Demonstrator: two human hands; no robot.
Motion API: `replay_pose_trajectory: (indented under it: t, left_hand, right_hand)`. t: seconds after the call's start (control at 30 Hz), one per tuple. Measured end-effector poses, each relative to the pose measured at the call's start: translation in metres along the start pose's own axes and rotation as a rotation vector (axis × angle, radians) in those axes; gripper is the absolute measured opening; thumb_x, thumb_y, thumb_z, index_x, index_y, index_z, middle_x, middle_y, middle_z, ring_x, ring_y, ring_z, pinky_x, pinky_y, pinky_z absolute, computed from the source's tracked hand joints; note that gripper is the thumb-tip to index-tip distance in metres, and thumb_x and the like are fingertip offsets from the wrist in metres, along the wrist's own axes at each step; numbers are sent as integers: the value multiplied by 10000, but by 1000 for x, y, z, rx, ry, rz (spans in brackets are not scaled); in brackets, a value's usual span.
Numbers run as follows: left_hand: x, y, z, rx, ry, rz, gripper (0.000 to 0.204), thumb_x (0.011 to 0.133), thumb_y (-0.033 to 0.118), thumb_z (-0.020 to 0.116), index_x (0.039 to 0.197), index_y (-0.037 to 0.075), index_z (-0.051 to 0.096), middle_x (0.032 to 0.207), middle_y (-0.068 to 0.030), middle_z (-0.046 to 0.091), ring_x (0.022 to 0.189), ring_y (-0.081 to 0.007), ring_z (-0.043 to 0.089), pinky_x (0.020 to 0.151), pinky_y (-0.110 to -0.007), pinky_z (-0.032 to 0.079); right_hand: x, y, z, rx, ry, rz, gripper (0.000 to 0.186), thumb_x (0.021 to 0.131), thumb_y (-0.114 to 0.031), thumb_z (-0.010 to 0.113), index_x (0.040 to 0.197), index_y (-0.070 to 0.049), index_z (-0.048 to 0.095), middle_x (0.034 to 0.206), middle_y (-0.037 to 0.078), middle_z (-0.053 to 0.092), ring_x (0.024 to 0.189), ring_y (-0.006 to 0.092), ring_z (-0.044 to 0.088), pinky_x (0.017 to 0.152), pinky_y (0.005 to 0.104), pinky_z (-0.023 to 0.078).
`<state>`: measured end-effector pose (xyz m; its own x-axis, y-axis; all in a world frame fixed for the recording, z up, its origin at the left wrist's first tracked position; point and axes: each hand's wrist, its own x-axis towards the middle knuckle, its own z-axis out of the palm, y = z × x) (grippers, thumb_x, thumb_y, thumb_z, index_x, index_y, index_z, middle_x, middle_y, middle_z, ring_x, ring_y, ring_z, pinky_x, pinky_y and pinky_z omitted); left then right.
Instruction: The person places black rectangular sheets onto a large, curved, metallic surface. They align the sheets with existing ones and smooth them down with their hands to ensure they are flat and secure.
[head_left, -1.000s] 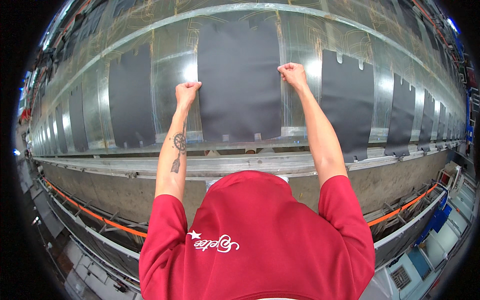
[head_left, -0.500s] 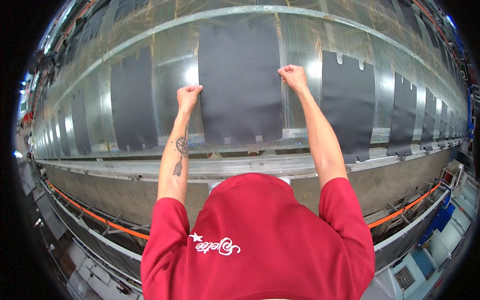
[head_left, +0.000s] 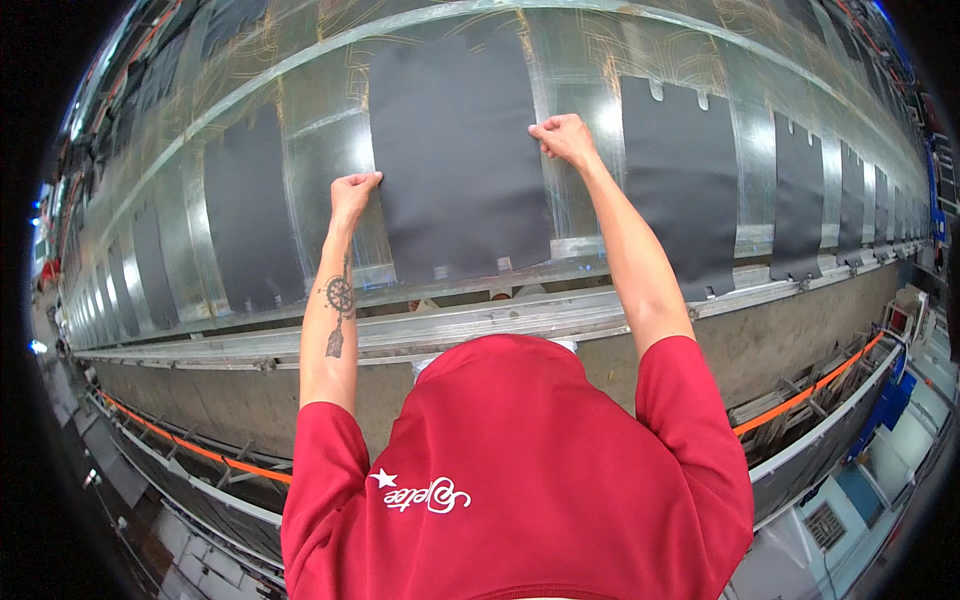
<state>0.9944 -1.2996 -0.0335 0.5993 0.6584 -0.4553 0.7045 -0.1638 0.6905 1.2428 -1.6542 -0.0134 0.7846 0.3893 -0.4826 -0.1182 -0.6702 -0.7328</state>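
Observation:
A dark grey sheet (head_left: 455, 160) with notched ends lies flat on a long, glossy, see-through work surface (head_left: 330, 150) marked with pale orange lines. My left hand (head_left: 352, 194) pinches the left edge of the sheet, a little below its middle. My right hand (head_left: 560, 138) is closed on the right edge, somewhat higher up. Both forearms reach in from the lower part of the view, the left one tattooed.
Several more dark sheets lie in a row to the left (head_left: 250, 210) and right (head_left: 678, 185). A metal rail (head_left: 470, 320) runs along the near edge, above a concrete strip (head_left: 770, 310). An orange bar (head_left: 805, 390) and blue and white equipment (head_left: 890, 390) are at the lower right.
The view has turned slightly, so the sheets and both hands sit further left in the picture. Both hands keep their grip on the same sheet's edges.

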Motion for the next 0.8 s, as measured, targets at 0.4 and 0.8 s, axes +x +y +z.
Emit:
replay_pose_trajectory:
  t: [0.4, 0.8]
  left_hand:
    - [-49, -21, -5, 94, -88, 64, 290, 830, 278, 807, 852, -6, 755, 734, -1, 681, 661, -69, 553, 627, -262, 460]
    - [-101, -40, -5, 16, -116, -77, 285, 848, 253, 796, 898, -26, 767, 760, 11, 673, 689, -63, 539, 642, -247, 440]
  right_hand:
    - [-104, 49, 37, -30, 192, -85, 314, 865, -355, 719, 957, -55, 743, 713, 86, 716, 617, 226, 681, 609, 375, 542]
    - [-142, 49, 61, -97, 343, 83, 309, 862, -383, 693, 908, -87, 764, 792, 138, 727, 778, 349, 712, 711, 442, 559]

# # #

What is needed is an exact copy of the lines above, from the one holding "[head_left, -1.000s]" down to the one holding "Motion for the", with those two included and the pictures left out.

Result of the task:
[head_left, -1.000s] 
[head_left, -0.500s] 
[head_left, +0.000s] 
<state>0.9944 -1.2996 -0.0335 0.5993 0.6584 -0.4553 0.7045 -0.1638 0.6905 1.2428 -1.6542 -0.0134 0.7846 0.3893 -0.4826 -0.1182 -0.6702 -0.7328</state>
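Observation:
A dark grey sheet (head_left: 455, 160) with notched ends lies flat on a long, glossy, see-through work surface (head_left: 330, 150) marked with pale orange lines. My left hand (head_left: 352, 194) pinches the left edge of the sheet, a little below its middle. My right hand (head_left: 560, 138) is closed on the right edge, somewhat higher up. Both forearms reach in from the lower part of the view, the left one tattooed.
Several more dark sheets lie in a row to the left (head_left: 250, 210) and right (head_left: 678, 185). A metal rail (head_left: 470, 320) runs along the near edge, above a concrete strip (head_left: 770, 310). An orange bar (head_left: 805, 390) and blue and white equipment (head_left: 890, 390) are at the lower right.
The view has turned slightly, so the sheets and both hands sit further left in the picture. Both hands keep their grip on the same sheet's edges.
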
Motion for the next 0.8 s, as measured, targets at 0.4 and 0.8 s, axes +x +y +z.

Besides the given answer, there is nothing more to add.